Surnommée la « droite Trocadéro » par Édouard Philippe en 2019, cette expression fait référence aux meetings géants qui y ont été organisés. Nicolas Sarkozy en 2012, François Fillon en 2017, et plus récemment Éric Zemmour en 2022, ont tous choisi ce cadre majestueux pour galvaniser leurs partisans. La structure en amphithéâtre de la place et ses jardins offrent un décor spectaculaire, propice aux rassemblements de grande ampleur et à la production d’images fortes pour les médias et les militants.

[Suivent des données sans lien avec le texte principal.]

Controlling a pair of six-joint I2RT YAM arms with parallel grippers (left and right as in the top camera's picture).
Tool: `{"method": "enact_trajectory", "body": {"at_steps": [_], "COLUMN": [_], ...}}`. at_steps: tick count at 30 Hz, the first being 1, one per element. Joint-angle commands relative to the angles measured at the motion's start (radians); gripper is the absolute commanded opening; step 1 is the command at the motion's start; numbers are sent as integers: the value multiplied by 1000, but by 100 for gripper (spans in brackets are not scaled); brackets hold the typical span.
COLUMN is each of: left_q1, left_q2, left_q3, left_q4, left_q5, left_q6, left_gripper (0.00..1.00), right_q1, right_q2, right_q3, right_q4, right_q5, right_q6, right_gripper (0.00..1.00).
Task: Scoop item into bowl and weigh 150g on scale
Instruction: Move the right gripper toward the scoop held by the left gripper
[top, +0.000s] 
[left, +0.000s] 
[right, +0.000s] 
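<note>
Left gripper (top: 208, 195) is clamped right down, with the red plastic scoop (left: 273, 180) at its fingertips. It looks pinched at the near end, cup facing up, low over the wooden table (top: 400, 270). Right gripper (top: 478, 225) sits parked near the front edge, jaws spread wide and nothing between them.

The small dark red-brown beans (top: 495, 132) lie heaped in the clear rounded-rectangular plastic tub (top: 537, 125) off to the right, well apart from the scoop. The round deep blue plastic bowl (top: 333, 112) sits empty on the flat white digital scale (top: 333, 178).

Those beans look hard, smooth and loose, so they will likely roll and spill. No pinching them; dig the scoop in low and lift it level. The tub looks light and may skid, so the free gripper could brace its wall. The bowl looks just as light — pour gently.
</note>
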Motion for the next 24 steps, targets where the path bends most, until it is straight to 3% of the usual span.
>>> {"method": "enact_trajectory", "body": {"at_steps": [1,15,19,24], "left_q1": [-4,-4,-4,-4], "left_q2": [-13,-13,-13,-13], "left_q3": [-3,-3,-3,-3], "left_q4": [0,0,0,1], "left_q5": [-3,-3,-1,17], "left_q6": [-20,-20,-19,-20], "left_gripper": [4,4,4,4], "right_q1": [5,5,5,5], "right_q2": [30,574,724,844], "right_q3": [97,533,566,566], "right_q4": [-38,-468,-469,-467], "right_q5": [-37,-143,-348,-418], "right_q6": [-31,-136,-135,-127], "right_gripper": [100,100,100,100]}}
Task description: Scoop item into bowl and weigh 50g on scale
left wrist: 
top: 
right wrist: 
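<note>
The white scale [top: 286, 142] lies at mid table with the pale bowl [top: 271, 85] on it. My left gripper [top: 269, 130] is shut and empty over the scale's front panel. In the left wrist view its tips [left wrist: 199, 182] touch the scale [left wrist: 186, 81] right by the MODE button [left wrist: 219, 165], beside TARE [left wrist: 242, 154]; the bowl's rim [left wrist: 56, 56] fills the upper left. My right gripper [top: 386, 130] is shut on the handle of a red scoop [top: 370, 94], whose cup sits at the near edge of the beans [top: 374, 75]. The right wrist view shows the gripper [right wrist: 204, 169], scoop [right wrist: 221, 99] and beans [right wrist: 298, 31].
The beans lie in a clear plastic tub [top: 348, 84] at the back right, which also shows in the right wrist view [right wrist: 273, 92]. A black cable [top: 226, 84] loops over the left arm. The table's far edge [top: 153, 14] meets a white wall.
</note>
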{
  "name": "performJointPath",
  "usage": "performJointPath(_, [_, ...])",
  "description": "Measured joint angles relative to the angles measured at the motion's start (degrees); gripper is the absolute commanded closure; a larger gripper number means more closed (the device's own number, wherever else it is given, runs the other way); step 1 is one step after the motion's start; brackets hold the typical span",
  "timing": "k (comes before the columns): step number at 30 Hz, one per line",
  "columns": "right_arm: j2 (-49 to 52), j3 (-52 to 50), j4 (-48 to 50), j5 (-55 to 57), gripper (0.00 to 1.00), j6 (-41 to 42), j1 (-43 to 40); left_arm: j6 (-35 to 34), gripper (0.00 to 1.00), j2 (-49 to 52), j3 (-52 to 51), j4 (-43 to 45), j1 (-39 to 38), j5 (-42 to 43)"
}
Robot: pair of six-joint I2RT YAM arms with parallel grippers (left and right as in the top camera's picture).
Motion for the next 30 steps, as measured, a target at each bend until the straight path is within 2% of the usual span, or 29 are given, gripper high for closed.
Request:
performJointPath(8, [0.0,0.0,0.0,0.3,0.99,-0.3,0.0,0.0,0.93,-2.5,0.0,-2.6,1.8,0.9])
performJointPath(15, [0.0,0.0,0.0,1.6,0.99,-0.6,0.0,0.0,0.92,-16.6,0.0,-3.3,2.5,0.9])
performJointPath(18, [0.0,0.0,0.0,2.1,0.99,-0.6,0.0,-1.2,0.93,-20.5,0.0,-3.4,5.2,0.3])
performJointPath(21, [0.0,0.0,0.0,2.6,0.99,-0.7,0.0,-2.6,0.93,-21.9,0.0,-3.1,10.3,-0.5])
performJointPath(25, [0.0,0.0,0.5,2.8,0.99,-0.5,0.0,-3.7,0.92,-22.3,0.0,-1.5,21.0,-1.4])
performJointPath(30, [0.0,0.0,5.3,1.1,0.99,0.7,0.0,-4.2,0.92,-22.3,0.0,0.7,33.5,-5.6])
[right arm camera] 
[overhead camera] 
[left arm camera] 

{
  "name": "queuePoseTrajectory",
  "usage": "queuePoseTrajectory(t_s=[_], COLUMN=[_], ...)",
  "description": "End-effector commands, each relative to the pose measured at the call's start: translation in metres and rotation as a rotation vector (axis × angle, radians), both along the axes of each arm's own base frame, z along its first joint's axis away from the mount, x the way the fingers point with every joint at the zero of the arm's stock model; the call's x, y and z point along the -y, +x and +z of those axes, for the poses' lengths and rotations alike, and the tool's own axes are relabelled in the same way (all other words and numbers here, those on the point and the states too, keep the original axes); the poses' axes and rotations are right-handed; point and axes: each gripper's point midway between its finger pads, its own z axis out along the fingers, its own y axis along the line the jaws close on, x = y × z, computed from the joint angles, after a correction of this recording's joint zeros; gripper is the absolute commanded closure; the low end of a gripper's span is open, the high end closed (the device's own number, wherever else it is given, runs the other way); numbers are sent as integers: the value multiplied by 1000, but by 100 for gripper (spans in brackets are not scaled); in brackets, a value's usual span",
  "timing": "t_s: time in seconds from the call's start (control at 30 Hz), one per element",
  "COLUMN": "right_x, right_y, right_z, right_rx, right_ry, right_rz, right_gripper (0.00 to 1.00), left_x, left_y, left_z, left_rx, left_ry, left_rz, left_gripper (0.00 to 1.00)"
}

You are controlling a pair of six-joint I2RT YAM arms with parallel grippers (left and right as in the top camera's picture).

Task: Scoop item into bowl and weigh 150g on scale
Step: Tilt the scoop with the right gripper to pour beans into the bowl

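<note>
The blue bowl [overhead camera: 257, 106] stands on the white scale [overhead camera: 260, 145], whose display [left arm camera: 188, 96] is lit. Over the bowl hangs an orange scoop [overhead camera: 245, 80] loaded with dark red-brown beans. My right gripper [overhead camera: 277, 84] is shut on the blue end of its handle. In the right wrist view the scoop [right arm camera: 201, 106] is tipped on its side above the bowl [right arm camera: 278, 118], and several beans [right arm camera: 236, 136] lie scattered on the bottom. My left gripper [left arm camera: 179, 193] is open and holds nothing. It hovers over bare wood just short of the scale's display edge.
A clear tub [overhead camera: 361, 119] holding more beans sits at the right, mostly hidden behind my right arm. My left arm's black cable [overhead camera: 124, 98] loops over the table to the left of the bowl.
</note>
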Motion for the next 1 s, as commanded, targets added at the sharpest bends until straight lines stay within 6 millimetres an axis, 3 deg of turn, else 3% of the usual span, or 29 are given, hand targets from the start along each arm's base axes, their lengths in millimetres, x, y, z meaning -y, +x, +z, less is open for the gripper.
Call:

Le Trocadéro, situé dans le très prisé 16e arrondissement, est historiquement cher à la droite conservatrice et aux nationalistes. Les meetings y permettent de réunir des milliers de soutiens, démontrant ainsi la capacité de mobilisation des partis. Cependant, cette foule de militants très motivés ne représente pas toujours l’ensemble de l’électorat. Les images d’une place comble donnent l’impression d’un moment historique et d’une campagne dynamique, mais ne garantissent pas un succès dans les urnes.
Que ce soit pour Nicolas Sarkozy cherchant à remobiliser son camp en 2012, ou François Fillon essayant de relancer sa campagne en 2017, ces rassemblements massifs n’ont pas suffi. La symbolique du lieu, bien que puissante, ne s’est pas traduite par des victoires électorales, laissant à la place du Trocadéro un goût doux-amer pour les candidats de droite.